Alaa Mohamad Kheir Mezher (; born 12 December 1992) is a Lebanese professional footballer who plays as a winger for Emirati club Gulf FC.

Career

Youth career 
Born in the United Arab Emirates, Mezher began his youth career at Al-Shaab and Sharjah, before joining the youth sector of Italian club Juventus in 2009.

Lebanon 
Mezher moved to Lebanon in 2012, playing for Chabab Ghazieh in the 2012–13 Lebanese Premier League. He scored a goal against Safa, in a 5–1 defeat.

Mezher then played for Salam Zgharta in the 2015–16 season, and moved to Safa ahead of the 2016–17 season. He came on as a substitute in Safa's 2–0 defeat to Nejmeh in the Lebanese Super Cup.

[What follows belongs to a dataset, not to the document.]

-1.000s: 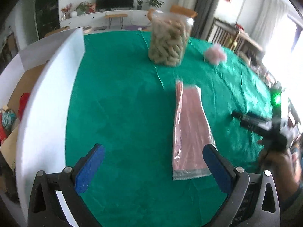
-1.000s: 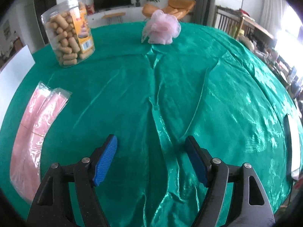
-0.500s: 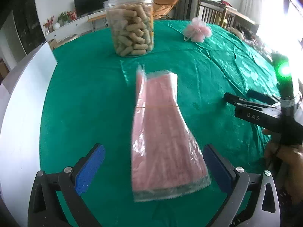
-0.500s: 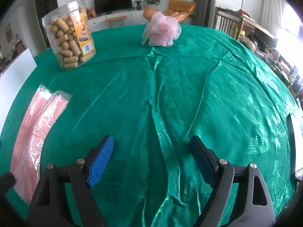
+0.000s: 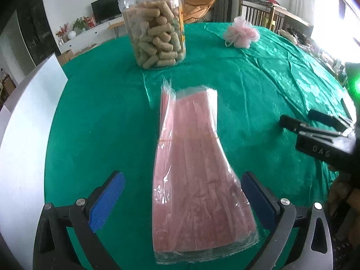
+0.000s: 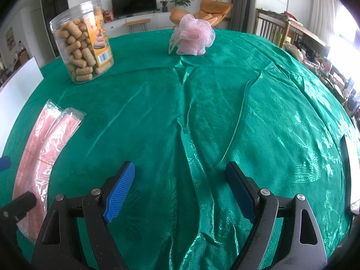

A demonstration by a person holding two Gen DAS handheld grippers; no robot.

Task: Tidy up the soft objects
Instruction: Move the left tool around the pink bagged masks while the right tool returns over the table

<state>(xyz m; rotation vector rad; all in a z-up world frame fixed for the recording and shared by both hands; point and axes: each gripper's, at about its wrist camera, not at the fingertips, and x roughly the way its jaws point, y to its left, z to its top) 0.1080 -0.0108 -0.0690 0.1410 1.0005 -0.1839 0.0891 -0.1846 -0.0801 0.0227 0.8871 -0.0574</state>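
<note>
A clear plastic bag of pink cloths (image 5: pixel 193 168) lies flat on the green tablecloth (image 5: pixel 101 117). My left gripper (image 5: pixel 183 191) is open, its blue pads (image 5: pixel 105 200) either side of the bag's near end, not touching it. The bag also shows at the left of the right wrist view (image 6: pixel 42 150). A pink mesh bath pouf (image 6: pixel 191 36) sits at the far side of the table; it also shows in the left wrist view (image 5: pixel 241 32). My right gripper (image 6: pixel 180 191) is open and empty above bare cloth, and it shows at the right of the left wrist view (image 5: pixel 315 121).
A clear jar of tan snack sticks (image 5: pixel 157 36) stands beyond the bag, also in the right wrist view (image 6: pixel 83 42). A white board (image 5: pixel 24 121) runs along the table's left edge. A white flat object (image 6: pixel 351 168) lies at the right edge.
My left gripper has swung right and moved forward, so the pink bag now lies centred between its open pads. The right gripper has moved slightly forward and opened a little wider.
</note>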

BTU United and Shabab Arabi 
In January 2017, Mezher moved to BTU United in the Thai League 4 on a one-year contract. He moved back to the Lebanese Premier League in summer 2017, playing for newly-promoted side Shabab Arabi in the 2017–18 season.

United Arab Emirates 
In summer 2018, Mezher joined Dibba Al Fujairah in the UAE Pro League. He played seven games in all competitions – two in the league.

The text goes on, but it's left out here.